▸ Description of the task:
From the data below, set down exactly the lines between the one holding "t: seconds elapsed" and the one holding "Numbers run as", inclusive, and no others.

▸ Recorded information:
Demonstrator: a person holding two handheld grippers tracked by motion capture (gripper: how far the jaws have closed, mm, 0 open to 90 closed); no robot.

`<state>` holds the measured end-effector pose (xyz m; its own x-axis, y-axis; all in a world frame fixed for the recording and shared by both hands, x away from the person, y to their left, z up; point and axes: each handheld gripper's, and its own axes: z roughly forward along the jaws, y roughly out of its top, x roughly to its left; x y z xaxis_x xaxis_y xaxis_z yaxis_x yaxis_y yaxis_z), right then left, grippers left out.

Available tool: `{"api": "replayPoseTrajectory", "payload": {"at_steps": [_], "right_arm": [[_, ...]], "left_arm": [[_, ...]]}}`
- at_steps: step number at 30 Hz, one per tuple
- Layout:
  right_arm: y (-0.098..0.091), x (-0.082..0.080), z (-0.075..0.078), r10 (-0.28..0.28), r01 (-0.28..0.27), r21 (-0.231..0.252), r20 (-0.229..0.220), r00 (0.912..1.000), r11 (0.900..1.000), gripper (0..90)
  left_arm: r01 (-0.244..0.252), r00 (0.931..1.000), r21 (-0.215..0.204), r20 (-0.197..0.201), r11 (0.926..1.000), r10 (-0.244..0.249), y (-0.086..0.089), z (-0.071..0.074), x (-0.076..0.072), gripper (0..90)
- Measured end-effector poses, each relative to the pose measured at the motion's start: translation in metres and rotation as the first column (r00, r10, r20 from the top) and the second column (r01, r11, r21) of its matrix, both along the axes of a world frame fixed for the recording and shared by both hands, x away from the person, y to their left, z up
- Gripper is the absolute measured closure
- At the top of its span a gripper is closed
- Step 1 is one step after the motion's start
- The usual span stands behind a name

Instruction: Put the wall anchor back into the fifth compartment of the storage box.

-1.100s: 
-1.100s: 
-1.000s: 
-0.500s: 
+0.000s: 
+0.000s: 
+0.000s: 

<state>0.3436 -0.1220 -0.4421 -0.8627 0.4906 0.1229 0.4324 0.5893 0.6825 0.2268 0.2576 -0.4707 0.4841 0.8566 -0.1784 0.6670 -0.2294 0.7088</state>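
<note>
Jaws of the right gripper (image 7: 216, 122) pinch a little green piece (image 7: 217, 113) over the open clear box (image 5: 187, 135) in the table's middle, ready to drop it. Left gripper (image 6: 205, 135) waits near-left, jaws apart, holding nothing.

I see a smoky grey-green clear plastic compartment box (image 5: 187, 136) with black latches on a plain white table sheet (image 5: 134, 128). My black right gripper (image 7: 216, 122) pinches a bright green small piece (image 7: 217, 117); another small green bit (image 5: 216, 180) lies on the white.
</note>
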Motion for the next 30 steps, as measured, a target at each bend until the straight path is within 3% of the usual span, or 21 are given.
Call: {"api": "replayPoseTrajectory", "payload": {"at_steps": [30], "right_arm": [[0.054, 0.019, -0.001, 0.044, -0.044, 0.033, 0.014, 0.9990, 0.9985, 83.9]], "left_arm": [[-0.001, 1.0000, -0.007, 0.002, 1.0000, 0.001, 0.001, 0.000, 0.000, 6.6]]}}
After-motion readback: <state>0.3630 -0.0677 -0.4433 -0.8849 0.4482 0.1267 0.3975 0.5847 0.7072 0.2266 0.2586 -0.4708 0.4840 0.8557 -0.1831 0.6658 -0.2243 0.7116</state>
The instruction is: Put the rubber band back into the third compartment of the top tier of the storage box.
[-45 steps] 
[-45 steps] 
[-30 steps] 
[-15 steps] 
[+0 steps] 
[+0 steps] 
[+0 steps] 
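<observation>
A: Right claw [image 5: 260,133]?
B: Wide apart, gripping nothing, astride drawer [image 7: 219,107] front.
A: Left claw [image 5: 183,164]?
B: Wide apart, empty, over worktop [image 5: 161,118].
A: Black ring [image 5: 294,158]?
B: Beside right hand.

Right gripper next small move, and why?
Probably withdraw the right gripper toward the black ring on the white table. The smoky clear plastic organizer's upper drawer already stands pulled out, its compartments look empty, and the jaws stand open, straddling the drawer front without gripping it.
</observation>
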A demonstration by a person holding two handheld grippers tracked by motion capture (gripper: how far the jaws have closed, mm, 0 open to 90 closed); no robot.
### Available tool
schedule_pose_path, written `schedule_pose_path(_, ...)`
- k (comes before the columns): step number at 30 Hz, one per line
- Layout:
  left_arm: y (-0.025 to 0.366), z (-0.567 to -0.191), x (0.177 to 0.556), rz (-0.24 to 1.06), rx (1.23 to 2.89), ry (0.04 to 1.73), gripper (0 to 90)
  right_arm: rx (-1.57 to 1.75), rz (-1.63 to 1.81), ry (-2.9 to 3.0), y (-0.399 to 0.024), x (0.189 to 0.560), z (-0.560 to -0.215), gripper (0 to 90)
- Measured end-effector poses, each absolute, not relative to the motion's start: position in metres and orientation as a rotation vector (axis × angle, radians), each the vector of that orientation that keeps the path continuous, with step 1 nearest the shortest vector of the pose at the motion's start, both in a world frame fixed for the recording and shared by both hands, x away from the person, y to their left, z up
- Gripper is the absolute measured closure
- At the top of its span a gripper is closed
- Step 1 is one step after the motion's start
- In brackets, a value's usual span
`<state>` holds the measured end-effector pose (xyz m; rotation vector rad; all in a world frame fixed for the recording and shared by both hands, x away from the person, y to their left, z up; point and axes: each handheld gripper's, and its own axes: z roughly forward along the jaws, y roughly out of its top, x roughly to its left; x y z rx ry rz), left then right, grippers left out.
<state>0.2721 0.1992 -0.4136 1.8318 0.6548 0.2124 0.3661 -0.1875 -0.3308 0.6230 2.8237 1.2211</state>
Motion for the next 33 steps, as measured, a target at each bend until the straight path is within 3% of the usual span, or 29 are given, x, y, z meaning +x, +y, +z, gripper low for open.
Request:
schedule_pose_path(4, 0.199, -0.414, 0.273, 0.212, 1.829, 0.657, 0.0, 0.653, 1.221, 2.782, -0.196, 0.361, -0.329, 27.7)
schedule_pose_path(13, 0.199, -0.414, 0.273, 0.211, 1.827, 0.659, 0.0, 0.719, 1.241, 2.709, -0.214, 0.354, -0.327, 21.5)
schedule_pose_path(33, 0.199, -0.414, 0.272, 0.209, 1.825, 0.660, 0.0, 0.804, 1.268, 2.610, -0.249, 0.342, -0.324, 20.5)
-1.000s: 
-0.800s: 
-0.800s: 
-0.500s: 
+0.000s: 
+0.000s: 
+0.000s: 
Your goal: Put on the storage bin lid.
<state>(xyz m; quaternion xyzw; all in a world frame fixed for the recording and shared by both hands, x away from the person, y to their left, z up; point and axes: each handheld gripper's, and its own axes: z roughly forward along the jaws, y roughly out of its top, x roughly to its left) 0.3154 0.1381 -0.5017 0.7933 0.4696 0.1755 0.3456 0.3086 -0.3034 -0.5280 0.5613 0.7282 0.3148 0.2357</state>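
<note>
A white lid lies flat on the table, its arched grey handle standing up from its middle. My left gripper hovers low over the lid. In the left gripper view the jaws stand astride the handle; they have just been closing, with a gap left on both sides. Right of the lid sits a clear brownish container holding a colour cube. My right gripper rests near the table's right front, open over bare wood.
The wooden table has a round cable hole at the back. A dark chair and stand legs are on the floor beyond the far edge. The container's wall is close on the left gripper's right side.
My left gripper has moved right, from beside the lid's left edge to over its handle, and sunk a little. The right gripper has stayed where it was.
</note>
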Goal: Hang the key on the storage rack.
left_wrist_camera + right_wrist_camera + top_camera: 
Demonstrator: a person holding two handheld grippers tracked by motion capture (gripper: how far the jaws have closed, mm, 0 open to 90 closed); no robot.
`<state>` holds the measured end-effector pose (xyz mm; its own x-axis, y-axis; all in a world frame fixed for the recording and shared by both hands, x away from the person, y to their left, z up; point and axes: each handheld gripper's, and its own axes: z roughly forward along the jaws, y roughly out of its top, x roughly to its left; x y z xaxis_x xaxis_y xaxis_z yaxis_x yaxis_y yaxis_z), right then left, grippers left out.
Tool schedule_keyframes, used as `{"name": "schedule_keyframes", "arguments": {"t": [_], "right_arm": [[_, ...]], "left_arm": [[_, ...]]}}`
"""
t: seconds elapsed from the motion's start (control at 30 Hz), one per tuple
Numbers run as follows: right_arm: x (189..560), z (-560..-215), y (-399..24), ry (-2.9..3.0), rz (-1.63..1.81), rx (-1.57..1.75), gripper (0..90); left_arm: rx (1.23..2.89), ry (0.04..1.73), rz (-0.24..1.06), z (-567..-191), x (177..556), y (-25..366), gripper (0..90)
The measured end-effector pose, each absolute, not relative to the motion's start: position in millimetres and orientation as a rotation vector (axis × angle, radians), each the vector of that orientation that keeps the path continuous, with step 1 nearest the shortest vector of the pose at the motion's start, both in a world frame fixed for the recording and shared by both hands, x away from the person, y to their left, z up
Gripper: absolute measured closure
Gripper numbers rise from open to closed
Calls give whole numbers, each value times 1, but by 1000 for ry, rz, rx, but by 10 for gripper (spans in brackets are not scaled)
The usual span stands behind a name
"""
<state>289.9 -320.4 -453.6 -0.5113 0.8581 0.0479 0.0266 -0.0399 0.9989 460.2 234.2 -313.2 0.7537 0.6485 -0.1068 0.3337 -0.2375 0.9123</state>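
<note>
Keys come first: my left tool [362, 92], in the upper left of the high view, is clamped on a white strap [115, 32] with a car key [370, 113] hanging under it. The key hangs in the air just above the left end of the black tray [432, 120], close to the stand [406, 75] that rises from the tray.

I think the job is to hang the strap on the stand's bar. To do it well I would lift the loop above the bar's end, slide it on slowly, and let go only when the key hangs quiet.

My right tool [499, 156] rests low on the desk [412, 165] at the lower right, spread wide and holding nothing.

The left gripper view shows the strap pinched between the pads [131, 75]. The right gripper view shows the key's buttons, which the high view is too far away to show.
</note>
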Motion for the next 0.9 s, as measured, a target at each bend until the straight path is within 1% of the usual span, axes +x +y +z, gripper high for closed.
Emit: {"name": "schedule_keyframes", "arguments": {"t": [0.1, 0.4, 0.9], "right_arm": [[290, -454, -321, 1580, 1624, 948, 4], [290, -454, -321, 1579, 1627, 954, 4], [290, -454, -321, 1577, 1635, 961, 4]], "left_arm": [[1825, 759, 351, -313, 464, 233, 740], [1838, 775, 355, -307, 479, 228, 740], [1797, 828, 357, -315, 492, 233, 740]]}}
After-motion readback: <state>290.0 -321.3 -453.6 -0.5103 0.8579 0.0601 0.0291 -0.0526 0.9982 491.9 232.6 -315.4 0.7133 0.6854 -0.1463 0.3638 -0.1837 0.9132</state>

▸ Result below:
t: seconds elapsed from the motion's start (control at 30 Hz), one per tuple
Numbers run as follows: right_arm: x (189..560), z (-560..-215), y (-399..24), ry (-2.9..3.0), rz (-1.63..1.81), rx (-1.57..1.75), gripper (0..90); left_arm: rx (1.23..2.89), ry (0.04..1.73), rz (-0.24..1.06), z (-567..-191), x (177..556), y (-25..366), gripper (0..90)

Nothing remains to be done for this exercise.